WORK ITEM:
Return the full listing character for character, without its pictures.
[COLLECTED DATA Boundary: Start]
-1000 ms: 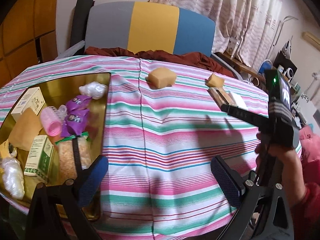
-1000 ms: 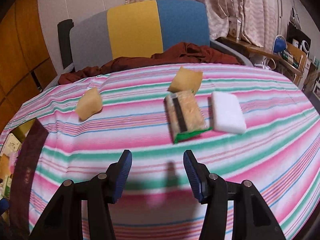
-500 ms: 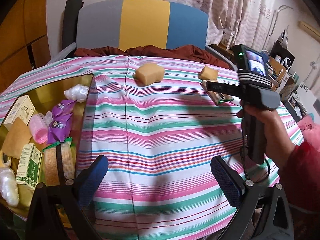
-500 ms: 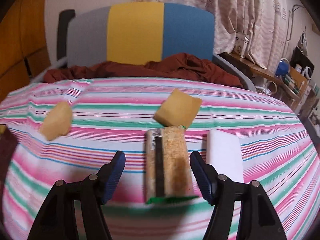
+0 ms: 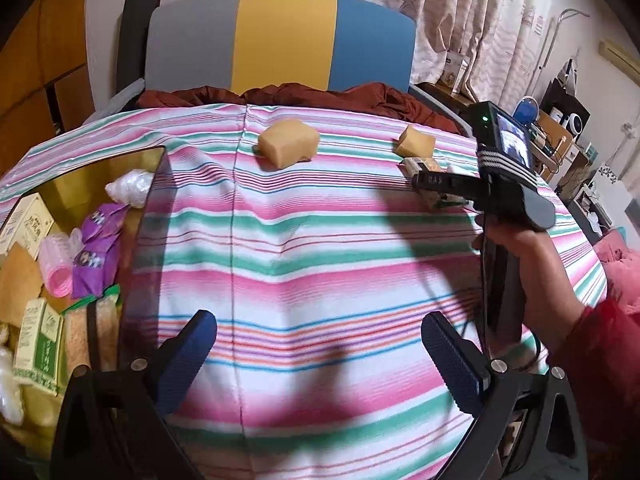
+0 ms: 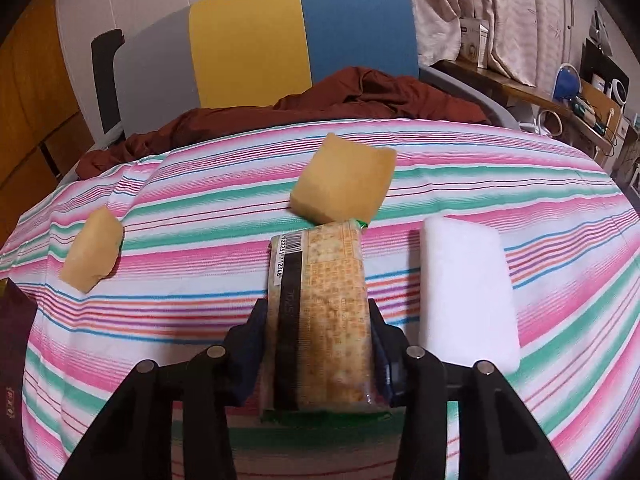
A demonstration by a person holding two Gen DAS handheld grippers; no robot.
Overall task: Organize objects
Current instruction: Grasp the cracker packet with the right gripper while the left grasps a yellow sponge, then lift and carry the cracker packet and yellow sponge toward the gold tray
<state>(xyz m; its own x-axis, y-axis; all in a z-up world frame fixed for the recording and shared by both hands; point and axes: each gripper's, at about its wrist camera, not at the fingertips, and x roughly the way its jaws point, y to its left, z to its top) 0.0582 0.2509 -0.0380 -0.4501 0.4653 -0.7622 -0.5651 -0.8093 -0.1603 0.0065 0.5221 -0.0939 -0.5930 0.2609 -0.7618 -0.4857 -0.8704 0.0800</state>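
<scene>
On a striped tablecloth (image 6: 200, 320), nearest the onlooker, the right gripper (image 6: 320, 344) has just been closing its jaws, and its blue pads now press both long sides of a cracker pack (image 6: 324, 312) lying flat on the cloth. Just right of the pack, not touching it, lies a white sponge (image 6: 466, 292). Behind the pack's far end, touching or nearly so, sits a yellow sponge (image 6: 344, 184); a second yellow sponge (image 6: 94, 256) rests well apart to the left.

Seen from the left side, the left gripper (image 5: 320, 356) hovers over bare cloth with its jaws wide apart and nothing between them. A hand (image 5: 516, 256) with a red sleeve (image 5: 600, 360) holds the right tool's handle across the table.

At the left edge stands a gold box (image 5: 120, 160), already part filled: a second cracker pack (image 5: 92, 336), green-and-white cartons (image 5: 38, 344), a pink roller (image 5: 56, 264), purple sachets (image 5: 96, 248) and white plastic bundles (image 5: 130, 188) lie inside.

Further back, a chair (image 5: 280, 40) in grey, yellow and blue stands behind the table, a brown cloth (image 6: 320, 100) draped on its seat.

By the look of it, the sorting is more than half done. Four items remain on the cloth: the gripped pack, which appears bound for the box, and three sponges, none yet lifted.
</scene>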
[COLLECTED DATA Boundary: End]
RESPONSE FOR THIS EXERCISE:
-1000 ms: 
-1000 ms: 
-500 ms: 
-500 ms: 
+0 ms: 
+0 ms: 
A demonstration by a person holding two Gen DAS handheld grippers; no robot.
Overall task: Organize objects
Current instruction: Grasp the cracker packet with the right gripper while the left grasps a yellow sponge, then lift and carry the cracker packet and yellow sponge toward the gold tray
<state>(xyz m; its own x-axis, y-axis; all in a z-up world frame fixed for the recording and shared by both hands; point and axes: each gripper's, at about its wrist camera, not at the fingertips, and x roughly the way its jaws point, y to its left, z to its top) 0.0582 0.2509 -0.0380 -0.4501 0.4653 -0.7622 -0.5651 -0.8093 -0.1603 0.0065 0.5221 -0.0939 -0.5930 0.2609 -0.7618 -0.4857 -0.8704 0.0800</state>
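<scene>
On a striped tablecloth (image 6: 200, 320), nearest the onlooker, the right gripper (image 6: 320, 344) has just been closing its jaws, and its blue pads now press both long sides of a cracker pack (image 6: 324, 312) lying flat on the cloth. Just right of the pack, not touching it, lies a white sponge (image 6: 466, 292). Behind the pack's far end, touching or nearly so, sits a yellow sponge (image 6: 344, 184); a second yellow sponge (image 6: 94, 256) rests well apart to the left.

Seen from the left side, the left gripper (image 5: 320, 356) hovers over bare cloth with its jaws wide apart and nothing between them. A hand (image 5: 516, 256) with a red sleeve (image 5: 600, 360) holds the right tool's handle across the table.

At the left edge stands a gold box (image 5: 120, 160), already part filled: a second cracker pack (image 5: 92, 336), green-and-white cartons (image 5: 38, 344), a pink roller (image 5: 56, 264), purple sachets (image 5: 96, 248) and white plastic bundles (image 5: 130, 188) lie inside.

Further back, a chair (image 5: 280, 40) in grey, yellow and blue stands behind the table, a brown cloth (image 6: 320, 100) draped on its seat.

By the look of it, the sorting is more than half done. Four items remain on the cloth: the gripped pack, which appears bound for the box, and three sponges, none yet lifted.
</scene>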

The output contains the complete answer to the exercise.